The Outskirts (The Outskirts Duet #1)

“Yes. I’ve never done a lot of things before,” I answered, looking around in complete and utter wonderment at the water surrounding us. “I’ve never lived on my own in a real house. I’ve never seen a movie in an actual movie theater. I’ve never made dinner for anyone besides my parents unless you count helping other women of the church make pies to sell at the farmers market. I’ve never been to a library and just sat down and read a book of my choice. No warnings or bans or approval needed. Maybe I’ll do it and sit there and read a seedy romance or…or Harry Potter! I’ve always wanted to read that one. Maybe I’ll even work at a library someday. That way I can read all day long.”

The trees surrounding us were growing thicker until we were under a canopy of foliage with just hints of the sun’s rays peeking through making every gap appear like a shining star. “Until I came here, I’d never even traveled outside of the state. There are so many other things I don’t really even know yet,” I admitted. “But I’m going to find out…and I’m going to do them all.”

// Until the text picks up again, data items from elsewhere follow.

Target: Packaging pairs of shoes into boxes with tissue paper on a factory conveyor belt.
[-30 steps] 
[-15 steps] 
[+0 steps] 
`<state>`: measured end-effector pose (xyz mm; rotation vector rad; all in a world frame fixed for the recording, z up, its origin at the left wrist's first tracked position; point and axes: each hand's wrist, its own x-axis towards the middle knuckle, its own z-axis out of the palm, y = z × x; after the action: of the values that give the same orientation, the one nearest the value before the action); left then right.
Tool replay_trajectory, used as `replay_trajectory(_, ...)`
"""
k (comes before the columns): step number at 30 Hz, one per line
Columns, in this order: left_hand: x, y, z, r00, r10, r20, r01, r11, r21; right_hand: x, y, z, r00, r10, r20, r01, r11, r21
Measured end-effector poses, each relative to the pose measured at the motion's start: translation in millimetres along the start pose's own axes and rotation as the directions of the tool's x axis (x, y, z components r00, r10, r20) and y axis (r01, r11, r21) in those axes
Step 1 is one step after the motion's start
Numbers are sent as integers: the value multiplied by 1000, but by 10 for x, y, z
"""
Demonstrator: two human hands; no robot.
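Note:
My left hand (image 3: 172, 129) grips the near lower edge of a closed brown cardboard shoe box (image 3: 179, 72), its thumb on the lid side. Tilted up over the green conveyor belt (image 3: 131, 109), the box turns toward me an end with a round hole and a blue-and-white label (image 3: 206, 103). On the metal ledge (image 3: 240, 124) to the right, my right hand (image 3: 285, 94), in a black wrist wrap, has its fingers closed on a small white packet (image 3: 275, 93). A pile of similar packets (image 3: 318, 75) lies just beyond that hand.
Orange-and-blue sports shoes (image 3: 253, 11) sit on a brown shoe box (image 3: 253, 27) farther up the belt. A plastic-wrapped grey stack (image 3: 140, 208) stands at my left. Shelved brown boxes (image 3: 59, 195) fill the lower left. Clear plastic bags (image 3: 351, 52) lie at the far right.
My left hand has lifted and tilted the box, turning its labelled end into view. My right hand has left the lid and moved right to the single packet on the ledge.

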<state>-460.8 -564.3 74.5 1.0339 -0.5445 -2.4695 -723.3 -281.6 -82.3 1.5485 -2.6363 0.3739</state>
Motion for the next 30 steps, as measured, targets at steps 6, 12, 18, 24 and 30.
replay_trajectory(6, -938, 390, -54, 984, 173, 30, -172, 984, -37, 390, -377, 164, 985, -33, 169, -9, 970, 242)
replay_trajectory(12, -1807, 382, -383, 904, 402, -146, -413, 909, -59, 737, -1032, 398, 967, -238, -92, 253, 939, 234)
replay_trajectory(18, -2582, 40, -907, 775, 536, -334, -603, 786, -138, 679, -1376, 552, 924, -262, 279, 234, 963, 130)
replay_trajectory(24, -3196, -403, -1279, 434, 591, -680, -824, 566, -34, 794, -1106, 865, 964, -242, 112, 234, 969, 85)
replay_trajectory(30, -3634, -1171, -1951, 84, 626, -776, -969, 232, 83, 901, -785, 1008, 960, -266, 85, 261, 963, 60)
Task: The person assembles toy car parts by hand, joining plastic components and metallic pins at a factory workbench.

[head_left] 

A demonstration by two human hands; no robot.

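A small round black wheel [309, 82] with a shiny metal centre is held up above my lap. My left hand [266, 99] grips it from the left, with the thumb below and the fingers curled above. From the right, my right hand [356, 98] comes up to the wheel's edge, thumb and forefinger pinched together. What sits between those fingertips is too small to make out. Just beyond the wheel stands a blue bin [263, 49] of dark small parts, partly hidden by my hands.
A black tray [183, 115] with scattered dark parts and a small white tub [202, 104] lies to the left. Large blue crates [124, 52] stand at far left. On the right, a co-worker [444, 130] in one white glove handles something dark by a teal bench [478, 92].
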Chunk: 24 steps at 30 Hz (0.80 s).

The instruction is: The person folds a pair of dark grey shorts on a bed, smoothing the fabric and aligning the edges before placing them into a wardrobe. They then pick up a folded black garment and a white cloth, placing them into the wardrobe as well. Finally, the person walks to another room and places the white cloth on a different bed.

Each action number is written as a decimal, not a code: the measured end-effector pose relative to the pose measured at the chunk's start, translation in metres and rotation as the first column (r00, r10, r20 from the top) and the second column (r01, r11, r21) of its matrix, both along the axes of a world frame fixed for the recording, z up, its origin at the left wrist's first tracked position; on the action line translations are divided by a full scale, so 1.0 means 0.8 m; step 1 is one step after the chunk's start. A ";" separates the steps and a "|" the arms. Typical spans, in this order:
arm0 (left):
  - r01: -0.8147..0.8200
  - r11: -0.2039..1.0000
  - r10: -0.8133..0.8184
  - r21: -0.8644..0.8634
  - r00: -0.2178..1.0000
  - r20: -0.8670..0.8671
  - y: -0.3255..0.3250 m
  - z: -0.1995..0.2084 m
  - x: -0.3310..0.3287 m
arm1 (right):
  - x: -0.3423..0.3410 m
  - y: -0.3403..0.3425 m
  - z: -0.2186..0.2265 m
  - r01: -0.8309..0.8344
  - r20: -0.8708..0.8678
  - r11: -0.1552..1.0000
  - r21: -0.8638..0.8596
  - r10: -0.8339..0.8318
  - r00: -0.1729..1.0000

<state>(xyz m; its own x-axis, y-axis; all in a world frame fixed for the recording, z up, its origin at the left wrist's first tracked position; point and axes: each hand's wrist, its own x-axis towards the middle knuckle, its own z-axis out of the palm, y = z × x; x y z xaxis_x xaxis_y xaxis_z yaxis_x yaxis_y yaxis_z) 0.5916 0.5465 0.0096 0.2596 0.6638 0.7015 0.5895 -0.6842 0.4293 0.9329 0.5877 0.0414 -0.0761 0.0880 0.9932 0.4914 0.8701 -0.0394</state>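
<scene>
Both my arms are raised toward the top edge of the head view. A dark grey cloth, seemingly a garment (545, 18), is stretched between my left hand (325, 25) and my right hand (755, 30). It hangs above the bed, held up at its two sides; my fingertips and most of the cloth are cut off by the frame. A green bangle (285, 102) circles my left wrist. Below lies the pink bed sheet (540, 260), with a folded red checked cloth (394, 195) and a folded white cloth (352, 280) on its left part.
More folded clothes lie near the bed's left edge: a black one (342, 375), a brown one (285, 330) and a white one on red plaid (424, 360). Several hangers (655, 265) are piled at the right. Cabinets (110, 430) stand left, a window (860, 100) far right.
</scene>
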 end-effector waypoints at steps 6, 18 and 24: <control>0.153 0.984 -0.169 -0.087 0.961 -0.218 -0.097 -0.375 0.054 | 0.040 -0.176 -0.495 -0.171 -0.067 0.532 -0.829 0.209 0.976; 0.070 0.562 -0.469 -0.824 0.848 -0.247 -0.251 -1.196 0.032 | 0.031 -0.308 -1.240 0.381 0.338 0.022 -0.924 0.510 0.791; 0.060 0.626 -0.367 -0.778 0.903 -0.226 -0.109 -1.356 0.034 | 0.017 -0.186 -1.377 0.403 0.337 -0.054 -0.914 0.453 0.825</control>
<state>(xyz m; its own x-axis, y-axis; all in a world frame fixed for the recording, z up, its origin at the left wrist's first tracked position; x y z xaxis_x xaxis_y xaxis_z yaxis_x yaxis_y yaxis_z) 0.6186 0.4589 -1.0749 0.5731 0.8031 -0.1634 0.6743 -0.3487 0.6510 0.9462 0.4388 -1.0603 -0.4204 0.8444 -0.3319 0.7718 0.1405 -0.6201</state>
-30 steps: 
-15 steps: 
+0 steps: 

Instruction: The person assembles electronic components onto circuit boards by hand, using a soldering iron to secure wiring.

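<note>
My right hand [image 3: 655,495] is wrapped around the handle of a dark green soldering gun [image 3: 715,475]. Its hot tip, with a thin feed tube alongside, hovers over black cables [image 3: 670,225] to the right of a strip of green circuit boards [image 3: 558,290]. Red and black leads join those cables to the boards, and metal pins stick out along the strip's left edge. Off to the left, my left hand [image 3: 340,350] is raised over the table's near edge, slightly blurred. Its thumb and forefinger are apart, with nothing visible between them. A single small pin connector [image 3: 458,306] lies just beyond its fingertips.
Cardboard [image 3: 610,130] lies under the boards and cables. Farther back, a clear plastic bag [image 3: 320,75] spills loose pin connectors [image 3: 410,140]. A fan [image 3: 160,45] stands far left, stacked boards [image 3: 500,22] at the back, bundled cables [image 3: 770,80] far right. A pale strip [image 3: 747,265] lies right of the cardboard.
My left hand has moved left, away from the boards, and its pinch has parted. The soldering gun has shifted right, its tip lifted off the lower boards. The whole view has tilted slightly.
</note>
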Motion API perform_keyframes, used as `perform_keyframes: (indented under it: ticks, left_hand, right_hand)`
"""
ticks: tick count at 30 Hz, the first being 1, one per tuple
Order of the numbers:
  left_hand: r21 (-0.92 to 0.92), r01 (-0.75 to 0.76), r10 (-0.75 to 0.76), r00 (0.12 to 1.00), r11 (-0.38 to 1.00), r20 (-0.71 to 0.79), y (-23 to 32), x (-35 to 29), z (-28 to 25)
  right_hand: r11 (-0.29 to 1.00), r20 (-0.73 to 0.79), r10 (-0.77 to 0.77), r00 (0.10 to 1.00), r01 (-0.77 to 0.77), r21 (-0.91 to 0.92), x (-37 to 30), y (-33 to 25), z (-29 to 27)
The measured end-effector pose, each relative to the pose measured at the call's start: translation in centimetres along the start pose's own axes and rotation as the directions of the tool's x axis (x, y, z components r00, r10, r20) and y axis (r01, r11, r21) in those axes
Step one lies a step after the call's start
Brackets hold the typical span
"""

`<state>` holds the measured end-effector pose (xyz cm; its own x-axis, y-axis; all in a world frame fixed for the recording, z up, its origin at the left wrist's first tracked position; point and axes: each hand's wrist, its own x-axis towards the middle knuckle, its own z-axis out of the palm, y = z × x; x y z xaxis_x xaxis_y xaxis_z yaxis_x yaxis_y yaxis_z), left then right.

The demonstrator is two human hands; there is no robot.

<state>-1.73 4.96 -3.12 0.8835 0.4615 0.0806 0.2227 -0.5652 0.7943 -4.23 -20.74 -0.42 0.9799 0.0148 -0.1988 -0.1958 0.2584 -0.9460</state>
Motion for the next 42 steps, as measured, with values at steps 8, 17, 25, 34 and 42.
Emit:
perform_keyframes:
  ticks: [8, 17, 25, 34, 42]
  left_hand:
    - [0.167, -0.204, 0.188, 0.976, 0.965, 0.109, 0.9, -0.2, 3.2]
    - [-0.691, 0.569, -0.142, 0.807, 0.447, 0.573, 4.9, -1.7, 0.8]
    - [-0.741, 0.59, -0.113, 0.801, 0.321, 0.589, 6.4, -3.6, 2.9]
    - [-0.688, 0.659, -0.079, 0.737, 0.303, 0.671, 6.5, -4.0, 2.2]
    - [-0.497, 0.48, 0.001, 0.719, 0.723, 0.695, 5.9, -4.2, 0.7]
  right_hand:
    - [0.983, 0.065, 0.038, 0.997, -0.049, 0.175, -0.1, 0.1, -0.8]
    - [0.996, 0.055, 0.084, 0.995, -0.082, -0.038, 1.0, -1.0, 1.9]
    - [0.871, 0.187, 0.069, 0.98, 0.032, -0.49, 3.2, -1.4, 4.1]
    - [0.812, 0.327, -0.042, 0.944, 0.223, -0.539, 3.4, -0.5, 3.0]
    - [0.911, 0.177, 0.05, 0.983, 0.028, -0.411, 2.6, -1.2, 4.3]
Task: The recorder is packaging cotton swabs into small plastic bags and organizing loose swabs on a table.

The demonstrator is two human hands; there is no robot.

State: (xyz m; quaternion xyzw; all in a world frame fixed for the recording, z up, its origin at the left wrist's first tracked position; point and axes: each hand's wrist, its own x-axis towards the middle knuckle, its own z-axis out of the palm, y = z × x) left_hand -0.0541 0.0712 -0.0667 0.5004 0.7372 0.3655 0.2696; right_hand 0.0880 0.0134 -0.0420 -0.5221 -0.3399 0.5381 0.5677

“Is Critter’s your first job?” Finn asked.

“It is,” I answered cheerfully.

“Was I your first kiss?”

My heart had been pounding wildly, but when he asked that question it stilled completely. I pretended to be very interested in a pair of tall grey birds drying their wings on the shore while trying to remember how to breathe. “You were.”

I heard Finn make a noise that sounded like a hiss followed by a groan but I couldn’t bring myself to look at his face.

The birds from the shore took that moment to dive under the water and thankfully it was a sharp enough ice pick to create a hole in the tension that had formed between us.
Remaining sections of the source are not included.